UNIT IV
APACHE HIVE:
Introduction, Architecture and components - Data types and data models - HIVE
partitioning and bucketing - HIVE tables
Hive is a data warehouse infrastructure tool to process structured data in Hadoop. It resides on
top of Hadoop to summarize Big Data, and makes querying and analyzing easy.
Need a basic knowledge of Core Java, Database concepts of SQL, Hadoop File system, and any
of Linux operating system flavors
Hive - Introduction
The term ‘Big Data’ is used for collections of large datasets that include huge volume, high
velocity, and a variety of data that is increasing day by day. Using traditional data management
systems, it is difficult to process Big Data. Therefore, the Apache Software Foundation
introduced a framework called Hadoop to solve Big Data management and processing
challenges.
What is Hive
Hive is a data warehouse infrastructure tool to process structured data in Hadoop.
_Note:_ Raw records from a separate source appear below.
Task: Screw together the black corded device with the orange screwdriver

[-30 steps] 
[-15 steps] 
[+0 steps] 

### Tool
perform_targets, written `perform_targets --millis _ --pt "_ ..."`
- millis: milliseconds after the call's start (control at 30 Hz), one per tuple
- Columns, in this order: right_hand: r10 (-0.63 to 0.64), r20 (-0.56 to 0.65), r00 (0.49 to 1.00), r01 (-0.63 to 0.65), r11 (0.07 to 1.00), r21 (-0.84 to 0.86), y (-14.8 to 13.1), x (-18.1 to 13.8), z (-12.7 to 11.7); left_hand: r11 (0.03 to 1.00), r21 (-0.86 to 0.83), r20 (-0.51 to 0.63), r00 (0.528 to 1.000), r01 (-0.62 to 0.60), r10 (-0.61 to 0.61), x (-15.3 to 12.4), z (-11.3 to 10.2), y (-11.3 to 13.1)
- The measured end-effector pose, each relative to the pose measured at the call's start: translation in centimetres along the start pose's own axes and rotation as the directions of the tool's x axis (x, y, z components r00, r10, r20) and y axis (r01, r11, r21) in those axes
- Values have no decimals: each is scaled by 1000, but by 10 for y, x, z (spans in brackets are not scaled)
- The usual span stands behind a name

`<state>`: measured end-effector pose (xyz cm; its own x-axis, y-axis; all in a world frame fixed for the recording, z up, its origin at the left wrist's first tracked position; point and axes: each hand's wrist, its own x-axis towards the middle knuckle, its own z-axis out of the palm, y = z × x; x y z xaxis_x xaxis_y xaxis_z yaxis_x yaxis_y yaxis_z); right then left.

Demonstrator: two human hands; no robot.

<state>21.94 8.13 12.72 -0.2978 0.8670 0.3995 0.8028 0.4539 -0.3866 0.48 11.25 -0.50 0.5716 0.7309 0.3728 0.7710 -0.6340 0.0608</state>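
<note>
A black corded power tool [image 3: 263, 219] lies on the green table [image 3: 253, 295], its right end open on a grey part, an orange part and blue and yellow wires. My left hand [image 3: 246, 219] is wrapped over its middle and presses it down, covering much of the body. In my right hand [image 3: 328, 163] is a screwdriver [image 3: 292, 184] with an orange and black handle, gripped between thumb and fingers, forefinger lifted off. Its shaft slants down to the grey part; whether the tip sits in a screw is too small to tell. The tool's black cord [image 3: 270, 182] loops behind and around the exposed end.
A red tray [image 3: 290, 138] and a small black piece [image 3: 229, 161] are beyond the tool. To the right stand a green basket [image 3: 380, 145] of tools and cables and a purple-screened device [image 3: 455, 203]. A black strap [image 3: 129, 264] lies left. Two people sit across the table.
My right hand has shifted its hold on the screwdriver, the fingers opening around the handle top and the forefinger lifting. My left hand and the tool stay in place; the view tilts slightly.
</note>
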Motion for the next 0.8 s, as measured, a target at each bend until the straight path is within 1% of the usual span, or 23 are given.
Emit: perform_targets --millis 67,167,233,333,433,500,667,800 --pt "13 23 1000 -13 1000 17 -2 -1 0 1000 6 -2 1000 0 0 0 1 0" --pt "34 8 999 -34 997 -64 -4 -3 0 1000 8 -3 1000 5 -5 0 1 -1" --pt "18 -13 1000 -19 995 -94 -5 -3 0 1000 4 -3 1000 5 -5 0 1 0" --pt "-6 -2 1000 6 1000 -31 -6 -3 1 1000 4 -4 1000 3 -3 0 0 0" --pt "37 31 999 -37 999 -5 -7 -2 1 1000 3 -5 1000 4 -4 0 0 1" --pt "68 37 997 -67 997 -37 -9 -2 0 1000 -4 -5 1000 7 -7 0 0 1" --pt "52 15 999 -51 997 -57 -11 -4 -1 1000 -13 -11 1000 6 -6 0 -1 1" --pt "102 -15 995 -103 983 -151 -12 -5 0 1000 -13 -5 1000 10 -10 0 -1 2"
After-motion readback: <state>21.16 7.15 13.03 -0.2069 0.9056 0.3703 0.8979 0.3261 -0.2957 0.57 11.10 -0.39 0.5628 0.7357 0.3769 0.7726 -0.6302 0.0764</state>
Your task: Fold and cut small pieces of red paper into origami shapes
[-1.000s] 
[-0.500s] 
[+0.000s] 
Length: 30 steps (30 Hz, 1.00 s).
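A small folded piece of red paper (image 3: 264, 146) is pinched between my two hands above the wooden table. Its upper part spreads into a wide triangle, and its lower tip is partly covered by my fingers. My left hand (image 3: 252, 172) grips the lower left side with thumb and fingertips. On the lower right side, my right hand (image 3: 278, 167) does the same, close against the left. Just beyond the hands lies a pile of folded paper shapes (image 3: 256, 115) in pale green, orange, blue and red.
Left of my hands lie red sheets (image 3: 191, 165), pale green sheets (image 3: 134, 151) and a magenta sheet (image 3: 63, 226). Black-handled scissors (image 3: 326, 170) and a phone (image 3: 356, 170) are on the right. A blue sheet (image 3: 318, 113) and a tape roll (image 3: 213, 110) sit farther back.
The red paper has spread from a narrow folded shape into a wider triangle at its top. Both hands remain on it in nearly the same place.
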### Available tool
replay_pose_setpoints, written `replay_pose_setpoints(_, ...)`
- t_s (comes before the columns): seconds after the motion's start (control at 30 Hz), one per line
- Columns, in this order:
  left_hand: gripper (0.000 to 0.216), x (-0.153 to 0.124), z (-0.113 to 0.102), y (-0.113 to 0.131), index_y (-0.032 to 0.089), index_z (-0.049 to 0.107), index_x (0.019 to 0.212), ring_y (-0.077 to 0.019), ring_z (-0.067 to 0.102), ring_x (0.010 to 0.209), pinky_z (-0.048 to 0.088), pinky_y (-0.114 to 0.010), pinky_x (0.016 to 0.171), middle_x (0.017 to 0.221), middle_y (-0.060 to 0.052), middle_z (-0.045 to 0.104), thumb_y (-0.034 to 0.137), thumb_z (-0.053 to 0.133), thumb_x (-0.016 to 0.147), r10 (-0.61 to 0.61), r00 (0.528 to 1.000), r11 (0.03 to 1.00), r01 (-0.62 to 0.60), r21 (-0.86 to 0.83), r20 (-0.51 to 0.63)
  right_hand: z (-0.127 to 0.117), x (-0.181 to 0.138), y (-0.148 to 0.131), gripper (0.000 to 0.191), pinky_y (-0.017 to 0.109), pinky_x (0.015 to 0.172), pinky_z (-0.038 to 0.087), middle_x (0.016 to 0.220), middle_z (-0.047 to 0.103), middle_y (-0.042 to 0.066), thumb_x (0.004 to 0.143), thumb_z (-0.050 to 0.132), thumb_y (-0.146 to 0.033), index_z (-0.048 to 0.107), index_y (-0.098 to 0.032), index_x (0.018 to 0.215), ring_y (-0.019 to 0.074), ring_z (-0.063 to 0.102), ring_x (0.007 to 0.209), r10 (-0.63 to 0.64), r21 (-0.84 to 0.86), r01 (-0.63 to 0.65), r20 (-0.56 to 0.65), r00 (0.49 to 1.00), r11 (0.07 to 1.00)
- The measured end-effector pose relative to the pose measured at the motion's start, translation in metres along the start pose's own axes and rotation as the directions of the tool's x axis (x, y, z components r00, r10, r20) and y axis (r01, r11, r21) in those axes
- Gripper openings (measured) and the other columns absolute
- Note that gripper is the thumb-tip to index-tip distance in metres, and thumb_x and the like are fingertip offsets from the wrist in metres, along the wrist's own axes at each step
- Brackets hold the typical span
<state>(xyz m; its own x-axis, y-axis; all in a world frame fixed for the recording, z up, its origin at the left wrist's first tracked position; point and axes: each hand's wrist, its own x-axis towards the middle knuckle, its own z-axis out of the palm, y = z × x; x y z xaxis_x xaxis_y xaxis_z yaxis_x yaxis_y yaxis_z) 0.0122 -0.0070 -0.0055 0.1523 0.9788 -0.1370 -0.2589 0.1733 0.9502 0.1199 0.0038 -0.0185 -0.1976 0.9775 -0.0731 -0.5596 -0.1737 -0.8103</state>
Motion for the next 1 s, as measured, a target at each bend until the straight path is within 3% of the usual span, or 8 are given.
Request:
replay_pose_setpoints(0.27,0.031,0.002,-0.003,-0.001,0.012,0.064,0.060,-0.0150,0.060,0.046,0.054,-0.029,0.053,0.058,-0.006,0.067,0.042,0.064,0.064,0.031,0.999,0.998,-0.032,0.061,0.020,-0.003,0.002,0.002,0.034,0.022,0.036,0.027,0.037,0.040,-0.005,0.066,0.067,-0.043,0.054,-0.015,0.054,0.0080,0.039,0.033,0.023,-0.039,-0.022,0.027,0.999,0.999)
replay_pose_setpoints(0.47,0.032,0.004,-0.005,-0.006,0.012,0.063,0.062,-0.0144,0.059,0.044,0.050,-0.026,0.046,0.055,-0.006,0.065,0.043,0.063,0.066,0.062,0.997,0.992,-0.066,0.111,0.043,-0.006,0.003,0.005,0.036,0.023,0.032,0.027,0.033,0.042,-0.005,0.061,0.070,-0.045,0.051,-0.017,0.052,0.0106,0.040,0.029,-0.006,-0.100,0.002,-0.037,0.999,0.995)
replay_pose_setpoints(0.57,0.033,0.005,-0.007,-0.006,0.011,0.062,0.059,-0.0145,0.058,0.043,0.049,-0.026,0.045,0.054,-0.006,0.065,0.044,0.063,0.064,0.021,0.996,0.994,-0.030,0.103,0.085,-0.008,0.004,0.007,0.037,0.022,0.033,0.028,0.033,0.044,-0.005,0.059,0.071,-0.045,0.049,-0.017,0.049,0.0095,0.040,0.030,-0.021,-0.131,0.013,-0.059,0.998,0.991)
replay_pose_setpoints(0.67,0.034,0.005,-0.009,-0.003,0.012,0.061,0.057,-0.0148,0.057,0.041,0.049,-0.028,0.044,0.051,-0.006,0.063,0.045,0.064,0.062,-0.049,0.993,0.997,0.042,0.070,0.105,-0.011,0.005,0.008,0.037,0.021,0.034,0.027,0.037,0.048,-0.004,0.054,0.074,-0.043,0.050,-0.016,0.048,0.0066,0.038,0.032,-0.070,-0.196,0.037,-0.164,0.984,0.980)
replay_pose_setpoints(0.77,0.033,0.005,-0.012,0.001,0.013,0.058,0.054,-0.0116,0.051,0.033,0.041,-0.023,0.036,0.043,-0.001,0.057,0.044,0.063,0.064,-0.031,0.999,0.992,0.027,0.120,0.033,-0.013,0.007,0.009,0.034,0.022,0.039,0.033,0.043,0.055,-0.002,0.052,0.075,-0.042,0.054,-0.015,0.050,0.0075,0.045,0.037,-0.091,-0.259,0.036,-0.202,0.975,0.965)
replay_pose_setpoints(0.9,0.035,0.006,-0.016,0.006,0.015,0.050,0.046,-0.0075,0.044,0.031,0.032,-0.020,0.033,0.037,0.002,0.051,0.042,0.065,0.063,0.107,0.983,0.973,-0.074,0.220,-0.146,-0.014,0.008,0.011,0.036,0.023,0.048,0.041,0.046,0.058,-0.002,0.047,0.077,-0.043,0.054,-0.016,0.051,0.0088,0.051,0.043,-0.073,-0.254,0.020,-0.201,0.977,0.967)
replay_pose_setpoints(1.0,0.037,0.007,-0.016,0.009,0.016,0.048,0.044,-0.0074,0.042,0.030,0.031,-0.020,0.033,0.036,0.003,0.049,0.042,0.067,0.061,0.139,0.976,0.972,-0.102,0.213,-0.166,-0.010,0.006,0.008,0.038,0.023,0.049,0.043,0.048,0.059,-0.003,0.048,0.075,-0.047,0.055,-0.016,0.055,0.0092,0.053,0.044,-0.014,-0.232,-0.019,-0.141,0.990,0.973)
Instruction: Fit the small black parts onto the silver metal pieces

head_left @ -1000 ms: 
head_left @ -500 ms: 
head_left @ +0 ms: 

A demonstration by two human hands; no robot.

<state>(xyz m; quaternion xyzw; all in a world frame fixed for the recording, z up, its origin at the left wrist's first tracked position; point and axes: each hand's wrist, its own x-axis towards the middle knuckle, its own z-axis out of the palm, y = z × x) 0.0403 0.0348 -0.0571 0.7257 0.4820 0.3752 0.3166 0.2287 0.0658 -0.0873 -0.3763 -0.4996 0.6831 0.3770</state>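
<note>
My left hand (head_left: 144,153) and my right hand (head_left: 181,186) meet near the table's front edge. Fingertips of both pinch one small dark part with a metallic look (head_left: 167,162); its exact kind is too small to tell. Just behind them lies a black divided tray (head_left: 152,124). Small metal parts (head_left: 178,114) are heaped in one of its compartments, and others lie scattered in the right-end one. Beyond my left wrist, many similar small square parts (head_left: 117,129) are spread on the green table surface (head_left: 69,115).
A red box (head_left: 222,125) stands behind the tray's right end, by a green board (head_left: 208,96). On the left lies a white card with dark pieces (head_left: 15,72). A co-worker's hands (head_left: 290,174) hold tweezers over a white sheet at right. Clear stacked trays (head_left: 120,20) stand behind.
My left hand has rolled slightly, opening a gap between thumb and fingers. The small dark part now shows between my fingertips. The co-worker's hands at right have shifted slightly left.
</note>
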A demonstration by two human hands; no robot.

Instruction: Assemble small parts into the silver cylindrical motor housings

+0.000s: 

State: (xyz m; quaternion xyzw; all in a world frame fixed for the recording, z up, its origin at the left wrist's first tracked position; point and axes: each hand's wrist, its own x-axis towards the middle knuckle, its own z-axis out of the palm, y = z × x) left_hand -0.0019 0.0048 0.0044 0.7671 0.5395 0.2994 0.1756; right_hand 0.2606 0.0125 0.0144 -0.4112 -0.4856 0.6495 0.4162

It resides on
top of Hadoop to summarize Big Data, and makes querying and analyzing easy.
Initially Hive was developed by Facebook, later the Apache Software Foundation took it up and
developed it further as an open source under the name Apache Hive. It is used by different
companies. For example, Amazon uses it in Amazon Elastic MapReduce.
Features of Hive
The major features of Hive for big data processing include:
Open Source: Hive is an open-source software, making it easily accessible to users
worldwide for big data use cases and implementations.
SQL-like Interface: Hive provides a SQL-like interface with a similar query language
called Hive QL, allowing users to interact with data using SQL-like syntax and
commands.
Data Warehousing: Hive is designed for data warehousing tasks, enabling effective
analysis of datasets stored in the Hadoop Distributed File System (HDFS).
Scalability: Hive is highly scalable as it can work on datasets spread across multiple
computer clusters.
Integration with Hadoop Ecosystem: Hive seamlessly integrates with the components
of the Hadoop Ecosystem, like HDFS and Map Reduce, making it a helpful tool for big
data processing.
Data Management: Hive maintains meta-data like tables, columns, and more in a meta-
store, making it easier for the user to manage data
Architecture and components of Hive
The following component diagram depicts the architecture of Hive:
This Hive Architecture enables users to analyze big data using SQL-like queries without writing
complex programs. The layered architecture ensures scalability, fault tolerance, and efficient
processing of large datasets..The given diagram shows how a Hive query flows from the user to
Hadoop for execution. The architecture is divided into four logical layers.
1. Hive Clients
This is the top layer of the architecture. It represents the different ways users can connect to Hive.
Thrift Server
Allows non-Java applications to communicate with Hive using RPC (Remote Procedure
Call).
JDBC Driver
Enables Java applications and BI tools to connect to Hive.
ODBC Driver
Used by Windows-based applications and reporting tools to access [Link] clients
send HiveQL queries to Hive services.
2. Hive Services
This layer acts as a bridge between users and Hive processing.
Hive Web UI
A browser-based interface for submitting Hive queries.
Hive Server
Accepts queries from multiple clients and manages authentication and sessions.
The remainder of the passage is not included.